=== AIM OF THE EXERCISE ===
Please restate each line of the material word for word and omit any pictures.
DATA SHOWN: Begin
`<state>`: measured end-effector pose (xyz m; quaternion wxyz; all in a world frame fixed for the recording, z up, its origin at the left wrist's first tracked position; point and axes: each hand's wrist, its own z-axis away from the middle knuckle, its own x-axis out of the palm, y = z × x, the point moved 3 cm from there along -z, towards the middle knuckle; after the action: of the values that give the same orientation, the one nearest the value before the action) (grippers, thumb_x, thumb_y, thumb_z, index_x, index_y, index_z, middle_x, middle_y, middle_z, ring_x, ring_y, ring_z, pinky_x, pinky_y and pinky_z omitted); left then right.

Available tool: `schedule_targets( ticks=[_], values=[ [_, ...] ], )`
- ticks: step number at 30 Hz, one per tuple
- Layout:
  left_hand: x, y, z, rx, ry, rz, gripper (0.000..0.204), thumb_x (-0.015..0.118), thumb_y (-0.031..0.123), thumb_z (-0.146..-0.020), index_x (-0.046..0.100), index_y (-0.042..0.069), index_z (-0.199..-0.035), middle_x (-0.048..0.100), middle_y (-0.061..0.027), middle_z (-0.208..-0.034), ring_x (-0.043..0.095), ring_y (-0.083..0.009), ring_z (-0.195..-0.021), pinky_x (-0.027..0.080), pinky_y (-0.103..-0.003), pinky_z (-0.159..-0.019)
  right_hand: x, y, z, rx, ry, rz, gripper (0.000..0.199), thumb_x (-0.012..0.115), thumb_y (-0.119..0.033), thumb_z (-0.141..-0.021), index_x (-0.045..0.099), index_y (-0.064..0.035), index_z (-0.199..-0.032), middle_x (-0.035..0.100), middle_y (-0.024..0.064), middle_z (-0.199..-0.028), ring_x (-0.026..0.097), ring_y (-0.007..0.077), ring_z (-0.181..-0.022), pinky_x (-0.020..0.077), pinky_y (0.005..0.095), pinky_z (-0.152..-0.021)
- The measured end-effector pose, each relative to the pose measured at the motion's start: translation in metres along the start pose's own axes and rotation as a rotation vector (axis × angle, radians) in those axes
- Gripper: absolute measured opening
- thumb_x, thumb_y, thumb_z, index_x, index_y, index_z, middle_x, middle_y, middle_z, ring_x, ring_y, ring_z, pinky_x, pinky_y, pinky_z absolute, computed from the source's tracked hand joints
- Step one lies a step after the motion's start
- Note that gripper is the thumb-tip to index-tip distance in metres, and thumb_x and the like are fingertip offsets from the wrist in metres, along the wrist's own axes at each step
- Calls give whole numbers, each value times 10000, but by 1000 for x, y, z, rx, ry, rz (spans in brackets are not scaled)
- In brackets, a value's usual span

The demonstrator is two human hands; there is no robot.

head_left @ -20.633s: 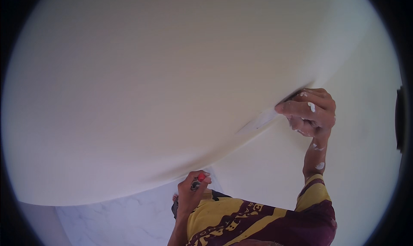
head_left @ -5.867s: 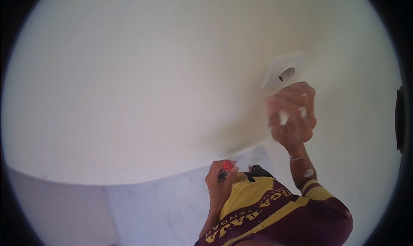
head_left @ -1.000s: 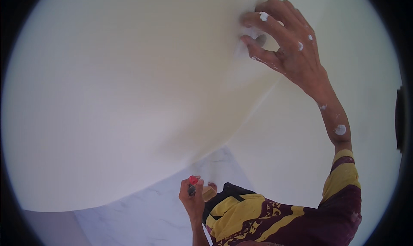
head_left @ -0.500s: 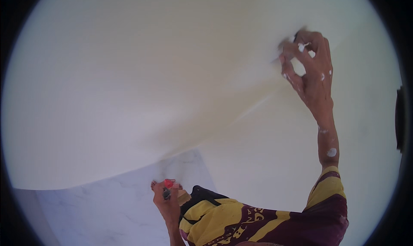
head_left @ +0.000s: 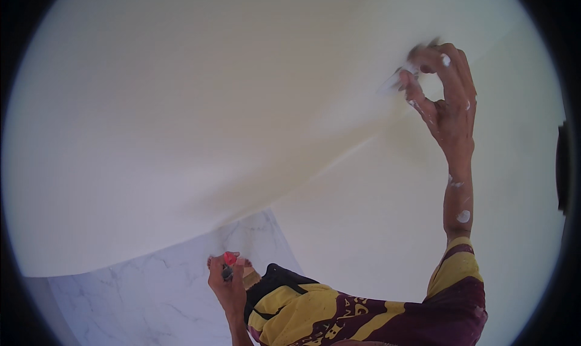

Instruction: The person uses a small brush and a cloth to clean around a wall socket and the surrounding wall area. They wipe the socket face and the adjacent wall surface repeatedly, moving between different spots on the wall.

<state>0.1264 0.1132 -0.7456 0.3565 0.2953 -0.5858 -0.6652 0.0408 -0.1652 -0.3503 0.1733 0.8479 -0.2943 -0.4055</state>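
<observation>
My right hand (head_left: 451, 101), spotted with white paste or paint, reaches up to the white wall (head_left: 200, 104) close to its corner. Its fingers and thumb are bent in a pinch on a thin, flat, pale piece (head_left: 390, 83). Motion blurs that piece and the fingertips, so its kind is unclear. Low down, near my waist, my left hand (head_left: 229, 288) is closed around a small tool with a red end (head_left: 230, 258) and a dark grey part; the fingers cover most of it.
A second pale wall (head_left: 363, 219) meets the first along a slanting corner line. Below lies a marbled white-grey floor (head_left: 139, 291), with my bare feet on it behind the left hand. A dark object (head_left: 561, 167) stands at the right rim.
My right hand has shifted slightly right and turned at the wrist, its fingertips still by the wall. The left hand has drifted a little left, keeping the red-ended tool.
</observation>
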Motion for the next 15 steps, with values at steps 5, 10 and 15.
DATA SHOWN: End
=== WRITTEN SOLUTION ===
`<state>`: measured end-effector pose (xyz m; quaternion wxyz; all in a world frame fixed for the recording, z up, its origin at the left wrist's first tracked position; point and axes: each hand's wrist, its own z-axis away from the middle knuckle, its own x-axis out of the palm, y = z × x, the point moved 3 cm from there along -z, towards the middle knuckle; after the action: of the values that give the same orientation, the one nearest the value before the action) (grippers, thumb_x, thumb_y, thumb_z, index_x, index_y, index_z, middle_x, middle_y, middle_z, ring_x, ring_y, ring_z, pinky_x, pinky_y and pinky_z omitted); left then right.

Available tool: `schedule_targets( ticks=[_], values=[ [_, ...] ], )`
- ticks: step number at 30 Hz, one per tuple
- Layout:
  left_hand: x, y, z, rx, ry, rz, gripper (0.000..0.204), thumb_x (-0.015..0.118), thumb_y (-0.031..0.123), thumb_z (-0.146..-0.020), index_x (-0.046..0.100), index_y (-0.042..0.069), index_z (-0.199..-0.035), middle_x (-0.048..0.100), middle_y (-0.061..0.027), middle_z (-0.208..-0.034), ring_x (-0.043..0.095), ring_y (-0.083..0.009), ring_z (-0.195..-0.021), pinky_x (-0.027..0.080), pinky_y (-0.103..-0.003), pinky_z (-0.159..-0.019)
  right_hand: x, y, z, rx, ry, rz, gripper (0.000..0.199), thumb_x (-0.012..0.115), thumb_y (-0.119..0.033), thumb_z (-0.141..-0.021), index_x (-0.045..0.099), index_y (-0.064..0.035), index_z (-0.199..-0.032), middle_x (-0.035..0.100), middle_y (-0.024..0.064), middle_z (-0.199..-0.028), ring_x (-0.026..0.097), ring_y (-0.007..0.077), ring_z (-0.181..-0.022), pinky_x (-0.020..0.077), pinky_y (0.005..0.095), pinky_z (-0.152..-0.021)
- The measured end-effector pose, each relative to the pose measured at the motion's start: translation in metres along the start pose's own axes and rotation as a rotation vector (axis × angle, radians) in those axes
- Gripper: absolute measured opening
- thumb_x, thumb_y, thumb_z, index_x, index_y, index_z, middle_x, middle_y, middle_z, ring_x, ring_y, ring_z, pinky_x, pinky_y, pinky_z absolute, computed from the source's tracked hand joints
- Step one lies a step after the motion's start
- Note that gripper is the thumb-tip to index-tip distance in metres, and thumb_x and the like are fingertip offsets from the wrist in metres, along the wrist's own axes at each step
- Calls give whole numbers, each value times 10000, but by 1000 for x, y, z, rx, ry, rz (spans in brackets are not scaled)
- In brackets, a value's usual span

The demonstrator is two human hands; there is no robot.

head_left @ -20.633s: 
head_left @ -5.867s: 
head_left @ -1.000s: 
head_left @ -0.500s: 
head_left @ +0.000s: 

Instruction: The person uses a small brush and a cloth to clean around a wall socket and the surrounding wall area. They wipe the socket face and the adjacent wall surface repeatedly, moving between different spots on the wall.

<state>0.1264 0.1132 -0.7456 0.3565 0.2953 -0.5858 -0.6652 0.0408 -0.1652 -0.3503 0.1733 0.8479 -0.2943 -0.4055</state>
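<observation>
My right hand (head_left: 451, 101), spotted with white paste or paint, reaches up to the white wall (head_left: 200, 104) close to its corner. Its fingers and thumb are bent in a pinch on a thin, flat, pale piece (head_left: 390, 83). Motion blurs that piece and the fingertips, so its kind is unclear. Low down, near my waist, my left hand (head_left: 229, 288) is closed around a small tool with a red end (head_left: 230, 258) and a dark grey part; the fingers cover most of it.
A second pale wall (head_left: 363, 219) meets the first along a slanting corner line. Below lies a marbled white-grey floor (head_left: 139, 291), with my bare feet on it behind the left hand. A dark object (head_left: 561, 167) stands at the right rim.
My right hand has shifted slightly right and turned at the wrist, its fingertips still by the wall. The left hand has drifted a little left, keeping the red-ended tool.
</observation>
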Motion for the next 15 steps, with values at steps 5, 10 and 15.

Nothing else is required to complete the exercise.